ABOUT THIS EXERCISE: Retype the line with "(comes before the" in it, then each line after it to the end of the data, word for word.

RAW DATA:
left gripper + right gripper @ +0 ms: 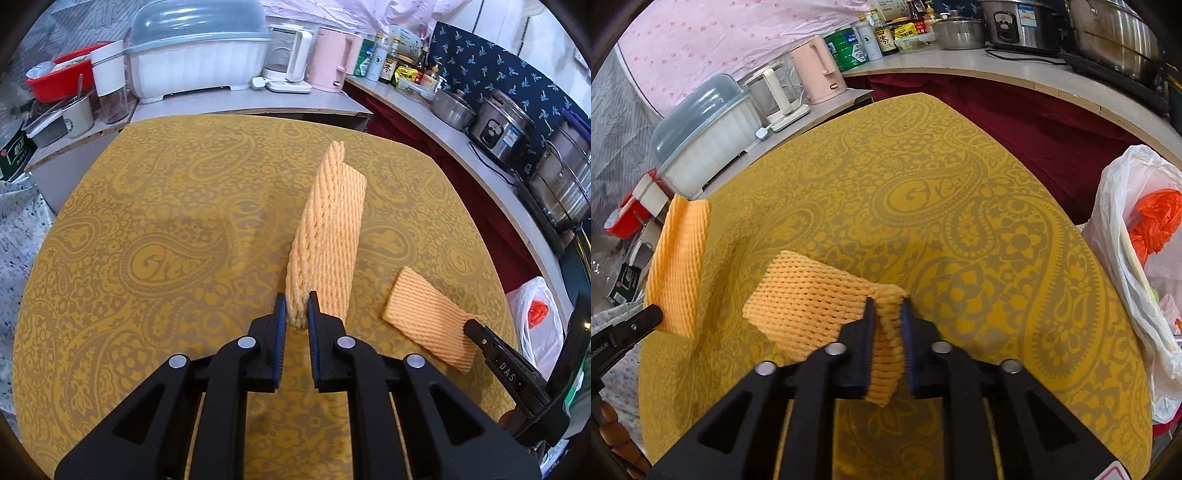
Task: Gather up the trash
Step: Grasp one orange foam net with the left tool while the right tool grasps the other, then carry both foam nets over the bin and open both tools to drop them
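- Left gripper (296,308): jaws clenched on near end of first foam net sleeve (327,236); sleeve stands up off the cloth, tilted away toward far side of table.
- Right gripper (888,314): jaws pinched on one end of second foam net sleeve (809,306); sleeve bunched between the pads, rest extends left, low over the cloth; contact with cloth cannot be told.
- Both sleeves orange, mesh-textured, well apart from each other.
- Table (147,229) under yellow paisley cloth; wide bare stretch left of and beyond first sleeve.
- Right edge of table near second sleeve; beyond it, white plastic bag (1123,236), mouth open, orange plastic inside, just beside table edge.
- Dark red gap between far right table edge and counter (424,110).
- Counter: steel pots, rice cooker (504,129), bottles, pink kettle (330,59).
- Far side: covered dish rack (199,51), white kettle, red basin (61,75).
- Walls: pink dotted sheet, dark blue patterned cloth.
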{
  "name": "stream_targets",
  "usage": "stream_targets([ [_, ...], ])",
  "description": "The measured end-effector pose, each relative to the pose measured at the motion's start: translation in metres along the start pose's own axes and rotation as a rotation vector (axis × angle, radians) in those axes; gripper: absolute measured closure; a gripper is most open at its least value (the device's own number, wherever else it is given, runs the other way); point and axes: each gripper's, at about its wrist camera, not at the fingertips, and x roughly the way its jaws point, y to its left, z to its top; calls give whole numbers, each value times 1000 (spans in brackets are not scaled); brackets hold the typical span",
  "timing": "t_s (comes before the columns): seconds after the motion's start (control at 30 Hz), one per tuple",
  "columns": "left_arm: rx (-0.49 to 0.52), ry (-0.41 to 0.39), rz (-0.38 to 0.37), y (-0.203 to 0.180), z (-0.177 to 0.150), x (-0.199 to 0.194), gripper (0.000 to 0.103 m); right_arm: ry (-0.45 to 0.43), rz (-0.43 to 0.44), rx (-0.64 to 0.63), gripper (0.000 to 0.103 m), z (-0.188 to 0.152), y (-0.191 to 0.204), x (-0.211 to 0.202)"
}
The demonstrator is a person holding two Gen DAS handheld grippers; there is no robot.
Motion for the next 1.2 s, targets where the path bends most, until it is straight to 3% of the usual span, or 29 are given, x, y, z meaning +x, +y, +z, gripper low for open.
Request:
stream_targets([
  [0.3,70,-28,-64,-44,-6,-29,92,-144,23,57,93,5,-23,-70],
  [0.73,265,-78,-217,-167,-27,-77,92,-432,-92,183,93,18,-114,-205],
  [0.97,356,-52,-291,-233,-39,-77,92,-491,-158,282,93,10,-178,-242],
  [1.2,434,-6,-340,-291,-58,-66,92,-484,-212,350,93,0,-228,-246],
])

EXERCISE OUTPUT:
  "timing": "t_s (comes before the columns): seconds after the motion's start (control at 30 Hz), one per tuple",
  "columns": "left_arm: rx (-0.49 to 0.52), ry (-0.41 to 0.39), rz (-0.38 to 0.37), y (-0.203 to 0.180), z (-0.177 to 0.150), x (-0.199 to 0.194), gripper (0.000 to 0.103 m); right_arm: ry (-0.45 to 0.43), rz (-0.43 to 0.44), rx (-0.64 to 0.63), gripper (0.000 to 0.103 m), z (-0.188 to 0.152), y (-0.191 to 0.204), x (-0.211 to 0.202)"
}
The demonstrator is a person holding two Gen DAS handheld grippers; there is no robot.
Motion for the next 1.2 s, targets where the path bends most, until it is straight to 3% of the usual span, or 29 are given, x, y, z meaning +x, +y, +z, gripper low for open.
Request:
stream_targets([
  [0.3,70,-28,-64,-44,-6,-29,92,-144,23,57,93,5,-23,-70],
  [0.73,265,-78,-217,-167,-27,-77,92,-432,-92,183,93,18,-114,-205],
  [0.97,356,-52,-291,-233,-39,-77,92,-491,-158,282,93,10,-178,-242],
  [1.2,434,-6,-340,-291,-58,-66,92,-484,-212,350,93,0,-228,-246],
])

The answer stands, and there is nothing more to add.